- What is the economic and social impact of environmental regulation?
- Which health treatments manage diabetes most effectively in the long run?
- What are the benefits from a library service and how might they be valued?
Local and central government face these sorts of questions every day. Scarce resources have to be allocated between competing demands. But often, there is a lack of good information with which to work.
PricewaterhouseCoopers has undertaken a wide range of assignments aimed at answering the questions above and many others like them. We have developed an approach for use by policy makers, regulators, funders and service providers which is designed to tackle many of the problems that typically arise in trying to answer these sorts of questions:
- Market-based estimates of value generally cannot be observed so proxy values must be identified and estimated
- Outcomes are often ill-defined or are very generic and high-level in nature
- Linkages between outputs and outcomes are not well understood
- Answers are required but time, resource and data limitations mean that in-depth and fresh research is either not possible or feasible.

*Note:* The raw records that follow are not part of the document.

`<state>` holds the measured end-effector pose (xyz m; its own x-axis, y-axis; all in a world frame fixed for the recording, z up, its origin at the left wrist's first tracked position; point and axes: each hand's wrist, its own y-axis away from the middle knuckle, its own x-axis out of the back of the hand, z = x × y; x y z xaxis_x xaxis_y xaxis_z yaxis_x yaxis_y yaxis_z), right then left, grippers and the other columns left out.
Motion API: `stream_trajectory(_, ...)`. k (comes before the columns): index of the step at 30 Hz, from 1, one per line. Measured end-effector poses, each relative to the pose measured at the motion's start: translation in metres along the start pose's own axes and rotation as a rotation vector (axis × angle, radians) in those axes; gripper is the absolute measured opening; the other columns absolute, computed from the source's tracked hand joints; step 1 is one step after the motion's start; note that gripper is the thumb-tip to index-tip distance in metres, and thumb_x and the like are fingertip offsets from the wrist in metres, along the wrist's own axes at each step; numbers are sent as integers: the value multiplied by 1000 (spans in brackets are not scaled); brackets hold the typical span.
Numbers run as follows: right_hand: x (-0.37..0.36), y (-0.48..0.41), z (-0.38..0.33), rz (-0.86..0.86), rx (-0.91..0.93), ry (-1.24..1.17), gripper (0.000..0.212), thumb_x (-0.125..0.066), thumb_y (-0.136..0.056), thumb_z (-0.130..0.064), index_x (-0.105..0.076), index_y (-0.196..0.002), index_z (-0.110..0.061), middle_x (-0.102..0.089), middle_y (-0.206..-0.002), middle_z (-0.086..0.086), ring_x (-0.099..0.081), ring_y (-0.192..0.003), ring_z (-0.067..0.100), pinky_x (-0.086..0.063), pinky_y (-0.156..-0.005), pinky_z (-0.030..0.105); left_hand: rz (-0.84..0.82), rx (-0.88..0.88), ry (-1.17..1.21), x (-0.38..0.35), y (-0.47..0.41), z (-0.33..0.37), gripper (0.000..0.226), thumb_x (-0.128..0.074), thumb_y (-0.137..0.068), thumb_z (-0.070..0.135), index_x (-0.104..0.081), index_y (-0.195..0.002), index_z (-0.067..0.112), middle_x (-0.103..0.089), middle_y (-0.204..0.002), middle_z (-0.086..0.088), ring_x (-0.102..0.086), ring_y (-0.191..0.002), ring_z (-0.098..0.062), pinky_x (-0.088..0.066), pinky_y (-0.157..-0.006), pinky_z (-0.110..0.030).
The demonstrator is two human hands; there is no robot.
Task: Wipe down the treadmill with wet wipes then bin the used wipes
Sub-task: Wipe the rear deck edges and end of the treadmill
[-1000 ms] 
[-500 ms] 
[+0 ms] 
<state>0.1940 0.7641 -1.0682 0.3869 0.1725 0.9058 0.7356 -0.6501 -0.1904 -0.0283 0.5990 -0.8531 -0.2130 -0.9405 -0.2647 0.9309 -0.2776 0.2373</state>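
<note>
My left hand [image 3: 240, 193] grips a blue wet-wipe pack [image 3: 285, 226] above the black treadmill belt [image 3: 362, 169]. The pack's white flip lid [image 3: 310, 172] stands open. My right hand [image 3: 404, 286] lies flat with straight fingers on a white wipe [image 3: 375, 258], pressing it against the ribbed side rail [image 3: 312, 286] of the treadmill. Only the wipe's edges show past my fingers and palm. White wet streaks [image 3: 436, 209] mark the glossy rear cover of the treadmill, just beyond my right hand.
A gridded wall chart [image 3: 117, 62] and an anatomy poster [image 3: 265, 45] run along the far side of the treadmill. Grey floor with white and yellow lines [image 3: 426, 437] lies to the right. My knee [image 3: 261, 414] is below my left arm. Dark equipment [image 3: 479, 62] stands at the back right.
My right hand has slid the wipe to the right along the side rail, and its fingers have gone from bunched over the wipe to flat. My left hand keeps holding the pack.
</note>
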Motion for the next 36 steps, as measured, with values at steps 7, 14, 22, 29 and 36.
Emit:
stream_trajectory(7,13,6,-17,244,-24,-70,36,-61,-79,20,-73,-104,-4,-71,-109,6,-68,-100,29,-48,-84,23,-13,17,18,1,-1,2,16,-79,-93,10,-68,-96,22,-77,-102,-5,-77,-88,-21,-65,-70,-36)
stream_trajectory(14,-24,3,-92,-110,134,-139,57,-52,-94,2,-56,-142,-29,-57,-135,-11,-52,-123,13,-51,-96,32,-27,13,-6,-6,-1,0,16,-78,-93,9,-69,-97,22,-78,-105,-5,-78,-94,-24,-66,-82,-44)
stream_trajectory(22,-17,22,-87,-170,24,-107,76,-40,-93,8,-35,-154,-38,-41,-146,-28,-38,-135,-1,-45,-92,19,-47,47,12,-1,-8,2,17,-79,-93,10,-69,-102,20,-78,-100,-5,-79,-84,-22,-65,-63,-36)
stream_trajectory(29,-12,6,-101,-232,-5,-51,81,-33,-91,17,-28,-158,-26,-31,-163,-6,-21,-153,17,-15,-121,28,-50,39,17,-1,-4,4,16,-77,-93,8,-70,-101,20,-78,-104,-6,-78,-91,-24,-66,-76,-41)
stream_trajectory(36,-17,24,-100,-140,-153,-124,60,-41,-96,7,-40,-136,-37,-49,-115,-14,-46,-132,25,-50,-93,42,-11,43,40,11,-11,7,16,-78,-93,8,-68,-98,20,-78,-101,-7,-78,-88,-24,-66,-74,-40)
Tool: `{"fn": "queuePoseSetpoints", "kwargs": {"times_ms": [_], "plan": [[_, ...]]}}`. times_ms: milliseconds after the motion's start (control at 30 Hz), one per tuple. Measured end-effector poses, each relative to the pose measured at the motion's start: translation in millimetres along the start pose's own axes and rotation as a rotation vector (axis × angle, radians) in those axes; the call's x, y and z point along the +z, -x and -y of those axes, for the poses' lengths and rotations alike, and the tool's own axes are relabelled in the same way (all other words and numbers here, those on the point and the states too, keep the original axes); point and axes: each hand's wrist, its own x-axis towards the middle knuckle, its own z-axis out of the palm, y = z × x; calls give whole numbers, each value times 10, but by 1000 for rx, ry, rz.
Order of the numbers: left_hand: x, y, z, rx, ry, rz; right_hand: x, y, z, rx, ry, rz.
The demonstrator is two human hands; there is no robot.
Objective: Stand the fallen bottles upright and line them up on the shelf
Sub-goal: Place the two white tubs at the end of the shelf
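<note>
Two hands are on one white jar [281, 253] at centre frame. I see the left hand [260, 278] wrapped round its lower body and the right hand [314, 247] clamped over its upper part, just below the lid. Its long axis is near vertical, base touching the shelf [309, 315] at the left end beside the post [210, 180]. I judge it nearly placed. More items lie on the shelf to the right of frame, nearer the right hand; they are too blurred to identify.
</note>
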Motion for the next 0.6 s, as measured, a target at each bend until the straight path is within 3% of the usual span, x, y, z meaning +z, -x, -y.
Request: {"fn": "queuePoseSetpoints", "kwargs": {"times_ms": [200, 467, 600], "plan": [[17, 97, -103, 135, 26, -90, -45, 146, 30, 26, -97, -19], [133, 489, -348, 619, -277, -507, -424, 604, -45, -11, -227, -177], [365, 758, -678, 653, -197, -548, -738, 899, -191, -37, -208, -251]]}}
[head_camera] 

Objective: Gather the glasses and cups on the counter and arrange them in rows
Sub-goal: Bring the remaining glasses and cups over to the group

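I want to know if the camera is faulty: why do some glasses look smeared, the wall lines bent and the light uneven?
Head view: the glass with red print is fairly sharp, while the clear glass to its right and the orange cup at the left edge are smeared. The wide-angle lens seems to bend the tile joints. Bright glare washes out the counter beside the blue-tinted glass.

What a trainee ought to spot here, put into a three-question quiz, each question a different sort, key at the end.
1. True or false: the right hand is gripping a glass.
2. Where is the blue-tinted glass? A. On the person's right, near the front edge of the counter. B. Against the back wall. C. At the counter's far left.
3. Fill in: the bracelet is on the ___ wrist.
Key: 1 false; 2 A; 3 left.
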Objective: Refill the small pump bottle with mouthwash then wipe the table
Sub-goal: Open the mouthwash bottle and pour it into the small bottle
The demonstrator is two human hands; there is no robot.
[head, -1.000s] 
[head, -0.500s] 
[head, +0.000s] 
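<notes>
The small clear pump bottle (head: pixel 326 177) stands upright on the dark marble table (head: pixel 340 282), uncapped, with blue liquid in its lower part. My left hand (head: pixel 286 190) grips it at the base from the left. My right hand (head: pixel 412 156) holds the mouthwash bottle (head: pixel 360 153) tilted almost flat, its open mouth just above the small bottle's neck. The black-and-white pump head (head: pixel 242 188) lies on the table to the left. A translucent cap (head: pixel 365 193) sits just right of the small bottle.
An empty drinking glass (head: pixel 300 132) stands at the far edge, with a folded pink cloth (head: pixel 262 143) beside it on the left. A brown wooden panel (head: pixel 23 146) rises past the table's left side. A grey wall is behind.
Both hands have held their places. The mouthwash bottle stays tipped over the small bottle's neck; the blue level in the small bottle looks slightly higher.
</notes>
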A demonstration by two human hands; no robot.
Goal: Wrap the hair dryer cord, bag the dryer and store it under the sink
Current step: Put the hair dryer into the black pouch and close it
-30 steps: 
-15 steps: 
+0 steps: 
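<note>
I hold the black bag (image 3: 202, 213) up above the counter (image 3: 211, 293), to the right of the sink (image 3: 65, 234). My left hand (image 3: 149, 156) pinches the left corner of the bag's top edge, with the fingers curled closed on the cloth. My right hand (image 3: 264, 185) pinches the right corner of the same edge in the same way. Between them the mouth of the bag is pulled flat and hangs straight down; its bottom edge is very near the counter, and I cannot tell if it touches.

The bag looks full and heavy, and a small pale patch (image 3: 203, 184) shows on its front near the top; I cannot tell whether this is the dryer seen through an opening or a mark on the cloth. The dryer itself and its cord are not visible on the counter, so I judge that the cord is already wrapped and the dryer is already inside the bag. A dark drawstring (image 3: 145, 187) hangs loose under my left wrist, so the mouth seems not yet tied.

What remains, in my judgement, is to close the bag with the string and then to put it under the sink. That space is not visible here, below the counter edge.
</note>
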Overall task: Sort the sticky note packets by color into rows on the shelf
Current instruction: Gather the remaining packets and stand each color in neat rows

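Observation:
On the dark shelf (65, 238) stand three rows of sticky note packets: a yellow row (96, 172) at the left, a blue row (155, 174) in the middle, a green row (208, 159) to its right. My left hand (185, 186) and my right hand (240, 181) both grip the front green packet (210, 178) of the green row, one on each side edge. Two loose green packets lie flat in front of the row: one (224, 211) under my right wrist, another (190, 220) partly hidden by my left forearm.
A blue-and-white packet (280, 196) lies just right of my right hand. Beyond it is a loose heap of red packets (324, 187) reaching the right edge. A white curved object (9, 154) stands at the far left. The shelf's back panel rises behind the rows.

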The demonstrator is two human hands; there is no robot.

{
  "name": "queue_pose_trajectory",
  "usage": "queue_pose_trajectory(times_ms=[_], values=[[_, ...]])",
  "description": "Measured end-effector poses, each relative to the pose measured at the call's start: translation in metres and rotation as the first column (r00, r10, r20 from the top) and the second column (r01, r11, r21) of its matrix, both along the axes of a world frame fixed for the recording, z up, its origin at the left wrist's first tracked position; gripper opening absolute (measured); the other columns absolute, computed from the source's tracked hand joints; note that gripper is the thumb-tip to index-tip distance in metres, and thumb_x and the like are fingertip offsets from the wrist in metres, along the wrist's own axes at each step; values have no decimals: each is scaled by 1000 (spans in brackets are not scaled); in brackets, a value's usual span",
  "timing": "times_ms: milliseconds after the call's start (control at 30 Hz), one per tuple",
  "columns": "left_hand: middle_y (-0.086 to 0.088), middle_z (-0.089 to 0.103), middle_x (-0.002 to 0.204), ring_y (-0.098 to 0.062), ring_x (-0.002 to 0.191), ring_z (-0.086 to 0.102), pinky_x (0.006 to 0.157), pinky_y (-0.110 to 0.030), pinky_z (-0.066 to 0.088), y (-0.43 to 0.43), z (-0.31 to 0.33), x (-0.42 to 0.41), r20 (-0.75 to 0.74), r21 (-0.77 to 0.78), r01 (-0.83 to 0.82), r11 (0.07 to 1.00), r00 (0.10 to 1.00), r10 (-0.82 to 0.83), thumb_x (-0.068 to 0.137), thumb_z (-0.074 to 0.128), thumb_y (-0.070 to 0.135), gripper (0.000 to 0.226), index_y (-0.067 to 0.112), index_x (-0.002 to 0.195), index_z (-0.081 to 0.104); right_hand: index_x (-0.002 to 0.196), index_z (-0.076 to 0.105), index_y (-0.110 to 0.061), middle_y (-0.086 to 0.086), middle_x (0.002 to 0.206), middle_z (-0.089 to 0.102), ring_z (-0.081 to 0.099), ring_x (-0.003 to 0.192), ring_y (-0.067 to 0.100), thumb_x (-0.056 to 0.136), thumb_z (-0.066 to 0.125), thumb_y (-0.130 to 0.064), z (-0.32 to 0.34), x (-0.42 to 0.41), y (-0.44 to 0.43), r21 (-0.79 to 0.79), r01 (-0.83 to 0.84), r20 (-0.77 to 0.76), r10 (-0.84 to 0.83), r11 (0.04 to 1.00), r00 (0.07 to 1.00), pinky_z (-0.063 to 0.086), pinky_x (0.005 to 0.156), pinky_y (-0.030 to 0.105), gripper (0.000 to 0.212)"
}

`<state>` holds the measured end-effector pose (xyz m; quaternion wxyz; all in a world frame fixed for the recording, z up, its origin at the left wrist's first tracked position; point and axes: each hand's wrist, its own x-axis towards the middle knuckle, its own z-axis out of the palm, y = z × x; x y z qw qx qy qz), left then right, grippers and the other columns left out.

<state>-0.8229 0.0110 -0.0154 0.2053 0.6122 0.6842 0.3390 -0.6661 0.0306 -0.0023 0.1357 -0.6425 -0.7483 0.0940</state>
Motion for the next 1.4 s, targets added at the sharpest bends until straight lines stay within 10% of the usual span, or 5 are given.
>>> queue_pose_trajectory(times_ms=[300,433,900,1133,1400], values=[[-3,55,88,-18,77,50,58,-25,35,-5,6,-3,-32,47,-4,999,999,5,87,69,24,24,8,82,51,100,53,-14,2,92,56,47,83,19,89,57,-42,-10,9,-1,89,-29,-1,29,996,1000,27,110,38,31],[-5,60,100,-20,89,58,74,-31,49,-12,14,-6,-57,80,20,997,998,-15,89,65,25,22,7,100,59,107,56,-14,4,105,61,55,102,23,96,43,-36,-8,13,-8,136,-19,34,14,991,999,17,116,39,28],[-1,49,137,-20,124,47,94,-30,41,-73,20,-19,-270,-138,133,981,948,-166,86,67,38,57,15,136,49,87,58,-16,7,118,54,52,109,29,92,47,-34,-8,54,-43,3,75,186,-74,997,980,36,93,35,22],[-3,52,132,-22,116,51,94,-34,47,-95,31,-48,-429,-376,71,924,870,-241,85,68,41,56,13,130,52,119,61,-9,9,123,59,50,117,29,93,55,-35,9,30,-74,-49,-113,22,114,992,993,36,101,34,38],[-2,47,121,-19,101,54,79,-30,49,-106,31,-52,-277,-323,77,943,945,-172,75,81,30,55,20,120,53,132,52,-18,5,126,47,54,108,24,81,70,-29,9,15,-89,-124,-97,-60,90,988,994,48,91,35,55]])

Key features of our approach are that it:
- is based on a robust understanding of economic methodology and an up-to-date knowledge of social cost and benefit calculation
- provides a framework within which to input assumptions and economic relationships
- promotes transparency so that assumptions and relationships can be understood, enhanced, developed and also challenged
- results in estimates of social and economic impact based on real world experiences of stakeholders which are then tested
- is interactive, calibrates results first based on existing hard data and then tests the estimates of direct and indirect net benefits on a wider group of stakeholders.